By Jaqueline Gutierrez
Twisted Gourmet has got to be one the biggest surprises this writer has ever encountered in the Inland Empire. Twisted Gourmet is located in the Corona/Norco area, tucked into a shopping center off Interstate 15 on Hidden Valley Parkway.
Derrick Foster and Kylie Gordon are both graduates of The Culinary Institute of America. Foster has worked at Michelin Star and James Beard Award-winning restaurants. The duo is bringing life back into Twisted Gourmet with vibrant, and anything but typical, dishes. Gordon takes particular pride in her fiancé’s modern cooking techniques and their push to include delicious gluten free options among their fare. After only six months after they took over the restaurant from the previous management and you can see that change in their new menu.
Looking over the menu, one may be inclined to think that there isn’t much that is different. That could not be more incorrect. The dishes embody the restaurant’s name – a twist on gourmet food. It captures the spirit of the chef that is bursting with creativity, yet still trying to cater to the clientele of the former version of Twisted Gourmet.
A particular standout was the Caprese salad – not only because it was visually striking, but also an interesting use of ingredients. What exactly makes a Caprese salad? It’s a simple dish comprised of mozzarella, tomatoes, basil, salt, olive oil, and maybe balsamic vinegar. The twist on this is the mozzarella foam and balsamic gelée. That’s right, mozzarella foam. It’s quite the culinary treat in that it is a rarely used technique in similar recipes.
This next dish is something you may think you know inside and out, but not at the Twisted Gourmet. The lollipop chicken wings are served with shaved celery, slivers of pickled onion and fresh buttermilk ranch, made in-house. When asked what about the main ingredients in the wings, Chef Derrick merely chuckled and said, “butter.” He was not kidding – the wings bring the same intense buttery satisfaction as the first bite from a fresh-out-of-the-oven croissant. They are not unpleasantly greasy by any means and are delightfully unctuous with garlic as butter’s main wingman. The chicken wings are sourced locally from a farm and slathered with homemade buffalo sauce.
Then there was the hanger steak, which was almost without words. A triumph in its own right for making such a humble cut of meat taste amazing, it figuratively melted in my mouth with Escabeche-style shimeji mushrooms, blistered tomatoes and a healthy dollop of fresh cream garlic butter melting over top.
The other dishes served were the Big Rig pasta, Shrimp N’ator and Tiramisu Cheesecake. The Big Rig is a rigatoni-based pasta dish with a divine cream sauce infused with roasted garlic flavors and Italian sausage, playing beautifully with the fresh corn embedded in the sauce-like juicy gems.

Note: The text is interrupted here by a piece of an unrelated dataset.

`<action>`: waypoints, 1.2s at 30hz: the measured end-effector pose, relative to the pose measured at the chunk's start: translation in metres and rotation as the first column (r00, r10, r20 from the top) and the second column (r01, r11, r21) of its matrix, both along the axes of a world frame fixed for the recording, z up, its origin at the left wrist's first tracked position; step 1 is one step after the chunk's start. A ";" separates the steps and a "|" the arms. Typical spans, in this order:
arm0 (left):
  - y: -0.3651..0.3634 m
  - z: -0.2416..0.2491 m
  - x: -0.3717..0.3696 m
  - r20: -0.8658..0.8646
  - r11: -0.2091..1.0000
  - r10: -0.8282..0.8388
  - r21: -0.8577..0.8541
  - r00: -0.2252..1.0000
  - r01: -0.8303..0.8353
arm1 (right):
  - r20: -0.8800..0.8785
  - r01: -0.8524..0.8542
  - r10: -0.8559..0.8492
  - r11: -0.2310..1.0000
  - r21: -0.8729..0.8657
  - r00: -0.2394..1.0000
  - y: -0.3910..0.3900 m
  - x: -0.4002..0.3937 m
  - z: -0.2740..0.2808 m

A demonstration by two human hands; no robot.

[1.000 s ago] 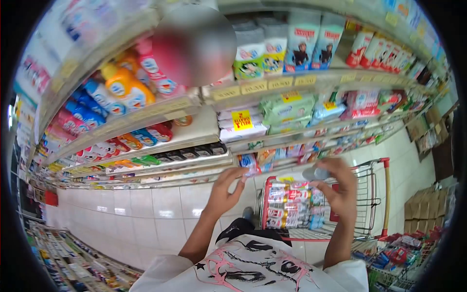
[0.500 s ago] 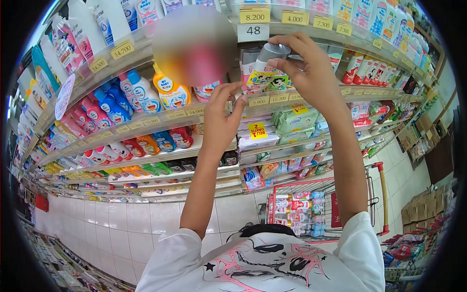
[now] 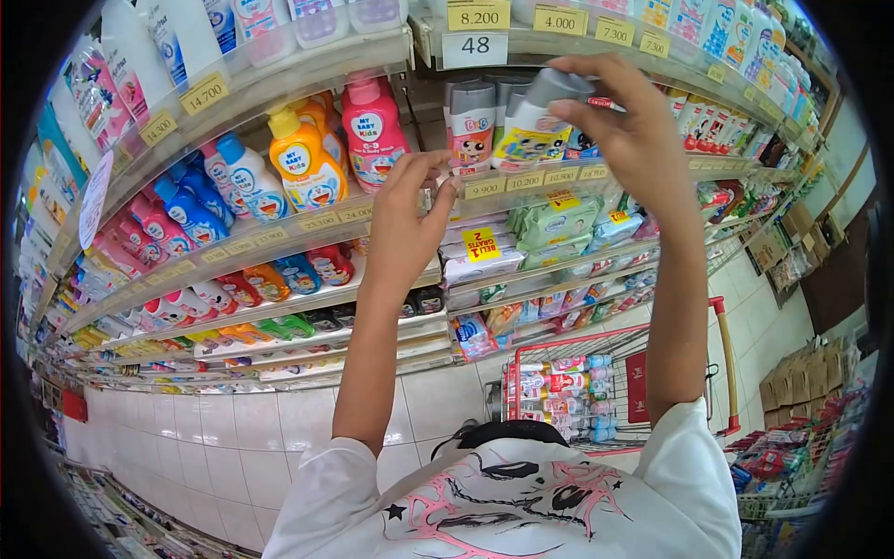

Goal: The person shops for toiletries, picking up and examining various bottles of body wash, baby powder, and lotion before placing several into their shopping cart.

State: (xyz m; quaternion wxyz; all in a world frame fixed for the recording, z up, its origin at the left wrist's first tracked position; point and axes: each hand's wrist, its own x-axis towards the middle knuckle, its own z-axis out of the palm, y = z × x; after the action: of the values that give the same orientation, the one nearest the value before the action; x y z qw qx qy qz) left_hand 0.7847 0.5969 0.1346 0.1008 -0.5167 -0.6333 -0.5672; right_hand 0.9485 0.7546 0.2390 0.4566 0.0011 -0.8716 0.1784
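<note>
My right hand (image 3: 619, 116) grips a white bottle (image 3: 535, 140) with a grey cap and a yellow cartoon label by its cap. The bottle is tilted at the front of the shelf, and its print is smeared by motion. Just left of it stands a pink-and-white bottle (image 3: 471, 130) with a grey cap and a cartoon face. At the shelf's front edge is my left hand (image 3: 410, 200), fingers apart and holding nothing. Behind its fingertips stands a pink body wash bottle (image 3: 372, 130). Other grey-capped bottles are partly hidden behind the held one.
Yellow price tags (image 3: 524, 180) line the shelf edge. Wet wipe packs (image 3: 559, 224) lie on the shelf below. A red-rimmed shopping cart (image 3: 582, 337) with several bottles in it stands close by on the right. Yellow and blue bottles fill the shelf to the left.
My right hand and the bottle have shifted right, uncovering the pink-and-white bottle beside it. The view has shifted slightly, and the blur over the pink body wash bottle is gone.
</note>
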 end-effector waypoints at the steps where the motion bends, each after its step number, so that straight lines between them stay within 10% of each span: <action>1: -0.001 0.000 0.001 -0.028 1.000 0.007 -0.016 1.000 -0.007 | -0.006 -0.011 0.011 0.998 -0.060 1.000 0.008 0.007 0.000; 17: 0.038 0.033 0.019 -0.299 0.995 0.027 0.103 0.954 0.004 | 0.046 -0.045 0.051 0.992 -0.118 0.998 0.058 0.017 -0.011; 26: 0.089 0.068 0.020 -0.719 0.999 0.036 0.025 0.694 -0.026 | 0.047 -0.038 0.044 0.992 -0.124 0.998 0.060 0.019 -0.009; 36: 0.111 0.103 0.022 -0.577 0.845 -0.139 -0.493 0.805 -0.207 | 0.043 -0.032 0.037 0.992 -0.119 0.998 0.068 0.025 -0.014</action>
State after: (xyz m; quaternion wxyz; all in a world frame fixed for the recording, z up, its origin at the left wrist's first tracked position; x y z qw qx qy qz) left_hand 0.8064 0.7080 0.2380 0.1563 -0.6624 -0.7111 -0.1764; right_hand 0.9736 0.8230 0.2255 0.4332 -0.0151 -0.8693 0.2375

The Shrimp N’ator is the shrimp and garlic pizza of your dreams. It’s the pizza that Fettuccini Alfredo wants to be. The crust is covered in a white sauce, fresh mozzarella, whole roasted garlic cloves, tomato, bacon, garlic butter and parmesan.
Tiramisu Cheesecake – need I say more? It’s flavored with Kahlua, gets its creaminess from mascarpone and has a ladyfinger crust.
Aside from all of the amazing food, the Twisted Gourmet also has 12 craft beers on tap.
Foster and Gordon are a busy pair. They also run the Embers pop-up barbecue catering service out of Twisted Gourmet, along with Sweet Moment by Kylie event planning services.
The Twisted Gourmet has several upcoming events:
- Beer Dinner, Sunday, Oct. 30 (fall inspired gourmet)
- Barbeque for Veterans at Stone Church, Saturday, Nov. 5
- Wine Dinner, Wednesday, Nov. 9
In addition, the restaurant presents live music every Friday and Saturday from 6-10 p.m.
All in all, every single thing that was served was flawless. “I just make sure the ingredients are fresh, delicious and taste good,” said Foster. The soul of the restaurant could not be said better. The couple’s lives, love and travels are in every mouthful.